Global investors voiced their doubts over Spain's attempts to control its debt Wednesday when the country's first bond auction since it unveiled a harsh round of cuts failed to raise the target amount and its borrowing costs for its long-term debt increased.
In an auction of medium-term debt, Spain sold 2.6 billion euros ($3.5 billion) - short of its 2.5 euros billion to 3.5 billion euros target in the sale of notes maturing in 2015, 2016 and 2020. There have been concerns in Europe in recent weeks that Spain will be joining the ranks of Greece, Portugal and Ireland in seeking a bailout. The yield - the interest rate a country has to pay on its debt and an indication of risk - on Spanish 10-year bonds has been rising in recent weeks and stood at 5.51 percent in the secondary market shortly after Wednesday's sale, compared to 4.9 percent a month ago.
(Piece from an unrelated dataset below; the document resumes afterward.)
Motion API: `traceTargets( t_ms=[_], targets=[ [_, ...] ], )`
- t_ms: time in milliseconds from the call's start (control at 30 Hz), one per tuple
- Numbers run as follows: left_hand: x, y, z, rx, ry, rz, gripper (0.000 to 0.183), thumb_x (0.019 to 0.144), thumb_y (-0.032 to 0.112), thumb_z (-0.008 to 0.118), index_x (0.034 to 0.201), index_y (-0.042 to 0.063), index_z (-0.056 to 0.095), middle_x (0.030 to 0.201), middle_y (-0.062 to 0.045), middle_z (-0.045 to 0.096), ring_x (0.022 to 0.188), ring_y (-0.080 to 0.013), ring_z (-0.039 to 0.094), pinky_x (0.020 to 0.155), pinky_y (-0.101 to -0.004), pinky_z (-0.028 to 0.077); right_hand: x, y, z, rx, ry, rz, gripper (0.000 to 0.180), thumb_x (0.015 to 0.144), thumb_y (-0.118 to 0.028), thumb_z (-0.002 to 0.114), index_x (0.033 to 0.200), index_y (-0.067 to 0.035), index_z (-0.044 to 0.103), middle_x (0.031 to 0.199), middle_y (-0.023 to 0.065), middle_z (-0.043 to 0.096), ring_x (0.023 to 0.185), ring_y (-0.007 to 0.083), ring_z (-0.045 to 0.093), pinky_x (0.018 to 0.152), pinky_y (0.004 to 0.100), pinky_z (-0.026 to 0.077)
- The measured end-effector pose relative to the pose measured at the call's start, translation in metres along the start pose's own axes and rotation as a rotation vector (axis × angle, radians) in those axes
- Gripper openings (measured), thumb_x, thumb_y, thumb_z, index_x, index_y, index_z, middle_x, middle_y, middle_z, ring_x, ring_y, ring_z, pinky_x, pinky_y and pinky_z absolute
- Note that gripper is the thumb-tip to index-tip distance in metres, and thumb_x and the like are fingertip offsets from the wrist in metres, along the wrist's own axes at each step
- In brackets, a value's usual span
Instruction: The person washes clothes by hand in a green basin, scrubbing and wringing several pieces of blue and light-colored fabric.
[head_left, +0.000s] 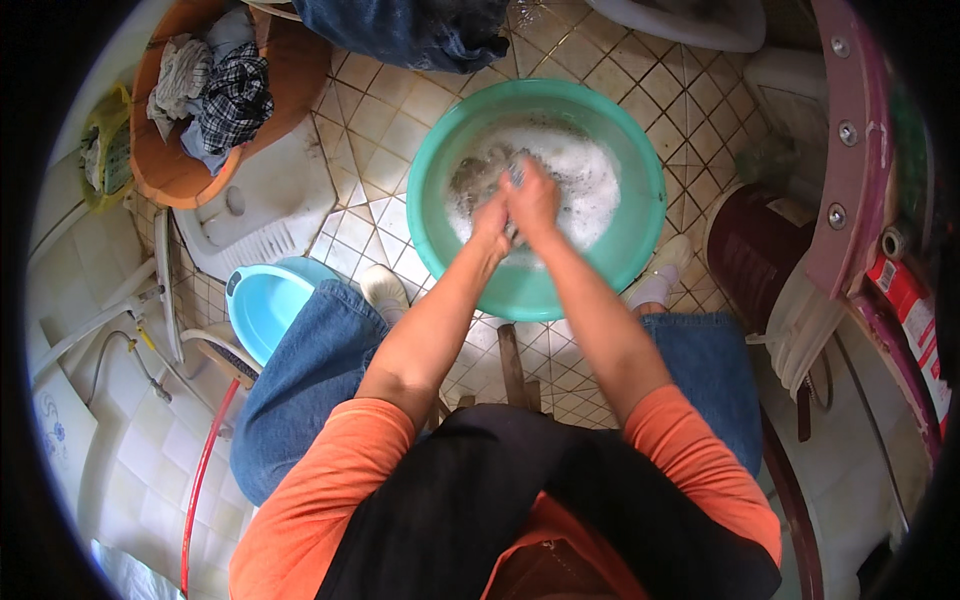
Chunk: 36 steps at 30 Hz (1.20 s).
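A green plastic basin (517, 289) stands on the floor in front of me, with soapy water and white foam (592, 191) inside. My left hand (491, 221) and my right hand (534, 196) are pressed together low over the suds near the basin's middle. A small bit of grey wet cloth (517, 176) shows at the fingers, and both hands appear closed around it. Most of it is hidden by the hands and foam. Dark, greyish wet material (472, 180), too blurred to name exactly, lies in the water left of the hands.
An orange tub (292, 97) of crumpled clothes (232, 97) stands at upper left, above a squat toilet (262, 210). Near my left leg is a light-blue basin (262, 300). Dark denim (405, 34) hangs at the top. A dark red bucket (757, 247) stands right.
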<state>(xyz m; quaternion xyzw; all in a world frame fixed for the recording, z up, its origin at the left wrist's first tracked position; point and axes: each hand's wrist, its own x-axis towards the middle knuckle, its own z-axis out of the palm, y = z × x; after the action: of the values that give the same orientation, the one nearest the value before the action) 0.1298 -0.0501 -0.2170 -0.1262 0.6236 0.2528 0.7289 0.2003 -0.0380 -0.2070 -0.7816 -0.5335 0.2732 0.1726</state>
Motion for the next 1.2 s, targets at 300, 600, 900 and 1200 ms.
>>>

The higher the yield, the more expensive it is for a country to raise money on the bond markets. Last November, Spain's yield hit 6.7 percent - close to the point where a country can no longer afford to maintain its debt and seek a bailout. The bond sale came a day after Finance Minister Cristobal Montoro spelled out the details of the new conservative government's 2012 budget proposal, an austere blueprint that aims to get Spain's deficit down from 8.5 percent of gross domestic product last year to 5.3 percent this year. The cuts are being introduced at a time when the country's economy is shrinking and expected to contract 1.7 percent on the year. The government also revealed Tuesday that Spain's national debt will shoot up this year from 68.5 percent of GDP to about 80 percent. In Wednesday's auction, the average interest rate on the three-year notes was 2.89 percent, up from 2.44 percent in the last such auction on March 15. The bid to cover ratio was 2.4, half what it was in the last auction.
Meanwhile, Portugal has raised 1.5 billion euros ($2 billion) in a pair of debt auctions at a manageable cost, in a further sign that the bailed-out country is recouping investor confidence. Portugal needed a 78 billion euros ($102.7 billion) financial rescue almost a year ago when its heavy debts and weak growth led investors to demand unaffordable returns.